Ajoutons que la critique s’exerce depuis deux siècles sur l’œuvre de Mme de Lafayette : style, idées, sentimens, procédés de composition, choix des titres, ont été l’objet d’études attentives, poursuivies par des hommes appartenant à toutes les écoles littéraires. Tous sont arrivés à cette conclusion, que la Princesse de Clèves contient à l’état de parfait épanouissement les mêmes qualités que l’on rencontre, moins développées, dans les ouvrages de la comtesse dont l’authenticité n’est pas contestée. On n’y découvre point un esprit et des sentimens différens, les traces d’une autre éducation ou d’un autre milieu. C’est un livre qui, loin de rompre l’unité de l’œuvre de l’auteur, contribue à l’établir par son harmonie par faite avec ceux qui l’ont précédé et ceux qui l’ont suivi : on y retrouve toute Mme de Lafayette prise dans son meilleur moment, et rien que Mme de Lafayette. Sainte-Beuve et tout récemment, pour n’en nommer que deux, M. Félix Hémon, dans un travail excellent[1], se sont exprimés dans ce sens. On remarquera, encore que les critiques ont écarté le nom de Segrais par des raisons du même ordre, tirées de la lecture de ses ouvrages authentiques. Sainte-Beuve n’admettait pas qu’il y eût discussion ; il suffisait, selon lui, d’avoir comparé pour être édifié, la Princesse de Clèves étant trop supérieure à tout ce que Segrais a jamais écrit pour permettre d’hésiter.

A des témoignages si précis, si concordans, à des considérations littéraires si probantes, qu’oppose M. Perrero ? Le témoignage de Mme de Lafayette elle-même. Cela semble beaucoup ; au fond, c’est peu de chose.

L’authenticité de la lettre à Lescheraine ne paraît pas contestable ; on peut donc accorder à M. Perrero que, le 13 avril 1678, moins d’un mois après l’apparition de la Princesse de Clèves, publiée chez Barbin le 16 mars de la même année, Mme de Lafayette écrivait à Turin qu’elle n’y était pour rien.
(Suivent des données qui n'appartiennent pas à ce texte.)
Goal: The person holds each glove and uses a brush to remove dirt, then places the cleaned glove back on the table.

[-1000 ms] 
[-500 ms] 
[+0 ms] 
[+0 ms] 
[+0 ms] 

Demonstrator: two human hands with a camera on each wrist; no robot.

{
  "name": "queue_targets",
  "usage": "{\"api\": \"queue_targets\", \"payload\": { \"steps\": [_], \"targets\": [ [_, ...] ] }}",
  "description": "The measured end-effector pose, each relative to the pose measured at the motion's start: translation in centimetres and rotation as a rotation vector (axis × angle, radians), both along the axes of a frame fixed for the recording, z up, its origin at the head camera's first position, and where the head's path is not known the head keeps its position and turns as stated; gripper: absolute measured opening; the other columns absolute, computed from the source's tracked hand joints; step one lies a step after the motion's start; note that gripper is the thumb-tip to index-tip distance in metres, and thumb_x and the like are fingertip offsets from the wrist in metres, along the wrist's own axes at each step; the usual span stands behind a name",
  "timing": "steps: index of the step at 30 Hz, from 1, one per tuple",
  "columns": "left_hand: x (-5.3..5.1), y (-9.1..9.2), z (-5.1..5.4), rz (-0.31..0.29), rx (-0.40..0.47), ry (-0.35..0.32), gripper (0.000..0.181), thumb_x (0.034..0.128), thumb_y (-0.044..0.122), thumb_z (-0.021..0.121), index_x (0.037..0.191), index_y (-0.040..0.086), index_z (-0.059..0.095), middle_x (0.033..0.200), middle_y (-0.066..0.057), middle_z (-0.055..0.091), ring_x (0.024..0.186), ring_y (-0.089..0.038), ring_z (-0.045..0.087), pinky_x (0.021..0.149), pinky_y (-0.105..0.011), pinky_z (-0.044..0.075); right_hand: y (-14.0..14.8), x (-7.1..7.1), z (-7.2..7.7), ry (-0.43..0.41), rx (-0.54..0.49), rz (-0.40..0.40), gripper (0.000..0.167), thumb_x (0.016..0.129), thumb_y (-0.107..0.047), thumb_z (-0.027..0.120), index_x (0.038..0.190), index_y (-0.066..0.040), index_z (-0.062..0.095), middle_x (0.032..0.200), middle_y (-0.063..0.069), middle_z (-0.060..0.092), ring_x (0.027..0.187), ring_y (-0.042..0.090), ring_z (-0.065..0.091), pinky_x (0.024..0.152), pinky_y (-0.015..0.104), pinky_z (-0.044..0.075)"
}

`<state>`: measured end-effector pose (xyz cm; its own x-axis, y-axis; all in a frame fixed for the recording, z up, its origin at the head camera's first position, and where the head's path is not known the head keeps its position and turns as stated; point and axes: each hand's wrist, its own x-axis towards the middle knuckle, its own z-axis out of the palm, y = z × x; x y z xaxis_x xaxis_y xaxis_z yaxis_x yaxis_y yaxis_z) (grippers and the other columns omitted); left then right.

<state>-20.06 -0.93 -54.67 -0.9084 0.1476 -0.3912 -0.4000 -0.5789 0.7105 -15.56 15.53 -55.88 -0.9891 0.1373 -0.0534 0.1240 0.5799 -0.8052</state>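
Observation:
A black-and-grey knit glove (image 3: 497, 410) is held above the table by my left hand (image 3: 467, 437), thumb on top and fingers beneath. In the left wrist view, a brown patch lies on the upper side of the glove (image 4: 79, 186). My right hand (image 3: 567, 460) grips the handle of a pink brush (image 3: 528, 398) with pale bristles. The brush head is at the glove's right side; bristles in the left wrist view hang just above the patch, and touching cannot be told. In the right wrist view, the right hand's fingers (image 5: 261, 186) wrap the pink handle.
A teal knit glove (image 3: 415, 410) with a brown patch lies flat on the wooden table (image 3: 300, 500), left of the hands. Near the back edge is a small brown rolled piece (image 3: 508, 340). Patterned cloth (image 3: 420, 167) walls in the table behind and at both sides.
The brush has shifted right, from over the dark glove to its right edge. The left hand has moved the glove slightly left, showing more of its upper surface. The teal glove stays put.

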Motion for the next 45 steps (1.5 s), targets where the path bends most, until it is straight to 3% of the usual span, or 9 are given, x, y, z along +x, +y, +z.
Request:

Nous ne croyons pas qu’il y ait grand argument à tirer de cette affirmation. Il a toujours été permis de désavouer un ouvrage où personne n’est blessé et qui n’intéresse que le goût, particulièrement lorsque cet ouvrage a du succès et que l’auteur est une femme. Ce sont là de ces petits mensonges condamnés peut-être par la stricte morale, mais pour

  1. Une Enquête littéraire, La Princesse de Clèves et M. Perrero.